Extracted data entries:
-*-*-

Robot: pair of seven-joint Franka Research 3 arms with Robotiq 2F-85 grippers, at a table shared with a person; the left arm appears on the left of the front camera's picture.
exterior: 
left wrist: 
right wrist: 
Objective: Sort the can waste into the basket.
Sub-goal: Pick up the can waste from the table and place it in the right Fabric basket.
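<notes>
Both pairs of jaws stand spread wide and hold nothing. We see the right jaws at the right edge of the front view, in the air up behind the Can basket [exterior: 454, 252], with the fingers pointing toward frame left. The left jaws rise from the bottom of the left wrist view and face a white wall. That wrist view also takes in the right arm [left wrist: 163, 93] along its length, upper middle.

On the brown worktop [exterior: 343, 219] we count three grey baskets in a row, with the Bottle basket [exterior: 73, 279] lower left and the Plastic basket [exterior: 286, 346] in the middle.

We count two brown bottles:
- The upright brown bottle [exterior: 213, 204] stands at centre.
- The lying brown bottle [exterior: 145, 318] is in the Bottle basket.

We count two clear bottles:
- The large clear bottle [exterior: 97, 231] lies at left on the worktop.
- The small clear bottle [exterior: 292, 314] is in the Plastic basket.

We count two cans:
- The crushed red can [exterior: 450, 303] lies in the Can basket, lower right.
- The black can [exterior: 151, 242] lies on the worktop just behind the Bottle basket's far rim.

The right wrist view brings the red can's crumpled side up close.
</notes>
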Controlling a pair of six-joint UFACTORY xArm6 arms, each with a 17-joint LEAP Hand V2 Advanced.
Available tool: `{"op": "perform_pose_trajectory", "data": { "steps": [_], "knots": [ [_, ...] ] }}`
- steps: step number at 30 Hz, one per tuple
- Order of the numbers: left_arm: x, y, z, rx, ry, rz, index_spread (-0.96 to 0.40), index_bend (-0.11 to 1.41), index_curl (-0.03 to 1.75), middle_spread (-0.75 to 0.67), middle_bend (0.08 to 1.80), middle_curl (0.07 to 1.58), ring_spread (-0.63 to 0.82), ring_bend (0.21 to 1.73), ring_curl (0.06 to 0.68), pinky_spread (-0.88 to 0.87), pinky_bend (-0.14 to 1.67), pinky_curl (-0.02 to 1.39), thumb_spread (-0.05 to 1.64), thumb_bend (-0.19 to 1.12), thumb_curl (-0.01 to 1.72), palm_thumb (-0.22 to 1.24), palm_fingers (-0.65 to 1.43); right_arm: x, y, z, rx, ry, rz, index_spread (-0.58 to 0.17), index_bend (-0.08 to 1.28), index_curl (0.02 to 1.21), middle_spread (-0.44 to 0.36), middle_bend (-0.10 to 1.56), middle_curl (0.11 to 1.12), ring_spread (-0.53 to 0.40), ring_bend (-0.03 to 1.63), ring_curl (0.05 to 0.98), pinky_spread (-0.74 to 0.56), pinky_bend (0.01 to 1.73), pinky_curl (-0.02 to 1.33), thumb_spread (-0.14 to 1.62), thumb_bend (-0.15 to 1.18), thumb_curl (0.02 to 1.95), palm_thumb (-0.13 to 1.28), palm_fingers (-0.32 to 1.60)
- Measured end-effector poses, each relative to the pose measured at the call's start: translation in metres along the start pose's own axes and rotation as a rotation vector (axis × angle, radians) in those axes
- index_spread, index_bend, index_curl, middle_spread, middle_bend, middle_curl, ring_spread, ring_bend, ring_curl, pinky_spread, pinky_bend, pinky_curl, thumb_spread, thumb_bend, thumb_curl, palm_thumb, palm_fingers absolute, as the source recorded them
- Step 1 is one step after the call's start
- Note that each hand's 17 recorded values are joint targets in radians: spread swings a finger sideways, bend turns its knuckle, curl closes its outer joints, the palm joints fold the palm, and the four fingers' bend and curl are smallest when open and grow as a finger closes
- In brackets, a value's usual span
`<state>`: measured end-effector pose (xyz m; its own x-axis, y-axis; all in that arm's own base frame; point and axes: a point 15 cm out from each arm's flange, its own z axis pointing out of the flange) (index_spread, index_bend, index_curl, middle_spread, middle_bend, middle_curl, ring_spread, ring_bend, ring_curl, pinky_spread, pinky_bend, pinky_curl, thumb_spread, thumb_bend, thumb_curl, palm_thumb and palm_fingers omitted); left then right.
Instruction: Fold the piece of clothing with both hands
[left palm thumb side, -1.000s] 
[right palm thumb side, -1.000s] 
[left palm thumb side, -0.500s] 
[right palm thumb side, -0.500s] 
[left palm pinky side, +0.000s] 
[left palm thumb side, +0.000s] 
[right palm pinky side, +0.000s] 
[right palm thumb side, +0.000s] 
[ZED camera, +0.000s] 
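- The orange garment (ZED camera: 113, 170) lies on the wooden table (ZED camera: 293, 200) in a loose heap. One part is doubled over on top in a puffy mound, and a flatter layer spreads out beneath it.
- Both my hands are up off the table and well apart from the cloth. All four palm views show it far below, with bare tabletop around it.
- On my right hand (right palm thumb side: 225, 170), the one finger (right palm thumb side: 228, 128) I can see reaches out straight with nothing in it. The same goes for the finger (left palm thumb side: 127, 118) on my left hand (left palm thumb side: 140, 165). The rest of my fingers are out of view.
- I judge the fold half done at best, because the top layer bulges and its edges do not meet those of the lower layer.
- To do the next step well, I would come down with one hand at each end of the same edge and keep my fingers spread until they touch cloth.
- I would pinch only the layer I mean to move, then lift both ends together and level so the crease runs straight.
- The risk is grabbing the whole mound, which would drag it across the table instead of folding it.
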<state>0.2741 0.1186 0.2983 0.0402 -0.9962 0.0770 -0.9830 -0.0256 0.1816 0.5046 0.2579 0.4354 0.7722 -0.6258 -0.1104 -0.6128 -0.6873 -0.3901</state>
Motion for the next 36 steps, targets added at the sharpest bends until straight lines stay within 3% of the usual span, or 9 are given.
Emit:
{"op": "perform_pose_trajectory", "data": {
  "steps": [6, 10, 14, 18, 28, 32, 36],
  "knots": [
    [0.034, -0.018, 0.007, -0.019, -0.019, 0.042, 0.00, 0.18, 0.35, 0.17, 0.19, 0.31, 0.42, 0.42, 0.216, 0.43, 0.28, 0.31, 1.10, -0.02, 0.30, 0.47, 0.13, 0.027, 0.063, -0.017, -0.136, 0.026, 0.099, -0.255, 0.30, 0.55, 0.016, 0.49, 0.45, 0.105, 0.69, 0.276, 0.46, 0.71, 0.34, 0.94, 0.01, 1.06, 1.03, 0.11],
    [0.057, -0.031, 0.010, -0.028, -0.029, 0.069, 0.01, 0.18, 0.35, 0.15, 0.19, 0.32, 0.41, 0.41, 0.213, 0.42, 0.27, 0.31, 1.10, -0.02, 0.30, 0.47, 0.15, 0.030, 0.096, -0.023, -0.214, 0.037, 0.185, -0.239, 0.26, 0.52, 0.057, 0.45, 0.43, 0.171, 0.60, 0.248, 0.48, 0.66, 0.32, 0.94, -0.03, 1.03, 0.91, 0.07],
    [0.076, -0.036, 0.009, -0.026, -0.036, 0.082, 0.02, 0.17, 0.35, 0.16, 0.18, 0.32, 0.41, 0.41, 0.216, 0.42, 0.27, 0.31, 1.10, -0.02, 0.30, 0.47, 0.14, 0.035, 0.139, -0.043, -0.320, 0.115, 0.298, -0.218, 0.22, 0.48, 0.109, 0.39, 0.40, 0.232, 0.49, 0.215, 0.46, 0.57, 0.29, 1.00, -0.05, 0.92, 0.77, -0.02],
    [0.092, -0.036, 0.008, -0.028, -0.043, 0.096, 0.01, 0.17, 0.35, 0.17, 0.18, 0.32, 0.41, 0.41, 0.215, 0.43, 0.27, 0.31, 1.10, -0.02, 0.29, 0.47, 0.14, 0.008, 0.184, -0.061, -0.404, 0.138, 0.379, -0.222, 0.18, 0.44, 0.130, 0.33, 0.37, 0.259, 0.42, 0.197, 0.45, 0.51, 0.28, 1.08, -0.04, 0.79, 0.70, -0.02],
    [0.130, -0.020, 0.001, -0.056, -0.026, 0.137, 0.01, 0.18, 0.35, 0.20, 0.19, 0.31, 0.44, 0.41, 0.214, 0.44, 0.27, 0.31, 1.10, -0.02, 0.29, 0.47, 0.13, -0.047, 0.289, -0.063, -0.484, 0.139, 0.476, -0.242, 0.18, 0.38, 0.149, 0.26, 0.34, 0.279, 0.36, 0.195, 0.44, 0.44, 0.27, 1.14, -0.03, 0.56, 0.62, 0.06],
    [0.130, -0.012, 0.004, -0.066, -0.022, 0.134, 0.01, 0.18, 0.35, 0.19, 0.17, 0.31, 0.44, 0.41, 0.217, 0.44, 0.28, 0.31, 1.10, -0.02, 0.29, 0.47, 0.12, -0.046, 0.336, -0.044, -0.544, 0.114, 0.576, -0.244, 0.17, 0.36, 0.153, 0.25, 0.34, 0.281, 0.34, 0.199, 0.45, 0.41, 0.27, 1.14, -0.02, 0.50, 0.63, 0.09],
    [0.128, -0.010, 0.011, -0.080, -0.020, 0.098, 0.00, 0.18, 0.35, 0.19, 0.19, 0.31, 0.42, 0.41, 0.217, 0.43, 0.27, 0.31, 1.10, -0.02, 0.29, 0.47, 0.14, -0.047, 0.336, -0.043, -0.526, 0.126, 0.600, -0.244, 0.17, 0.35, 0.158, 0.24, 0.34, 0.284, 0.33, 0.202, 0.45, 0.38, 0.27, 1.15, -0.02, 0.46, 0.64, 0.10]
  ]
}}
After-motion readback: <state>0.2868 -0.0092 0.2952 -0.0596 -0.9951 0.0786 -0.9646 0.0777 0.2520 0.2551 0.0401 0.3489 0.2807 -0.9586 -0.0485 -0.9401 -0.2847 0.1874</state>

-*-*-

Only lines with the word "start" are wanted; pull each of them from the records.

## Task result:
- Measured end-effector poses, each relative to the pose measured at the call's start: translation in metres along the start pose's own axes and rotation as a rotation vector (axis × angle, radians) in those axes
- Step 1 is one step after the call's start

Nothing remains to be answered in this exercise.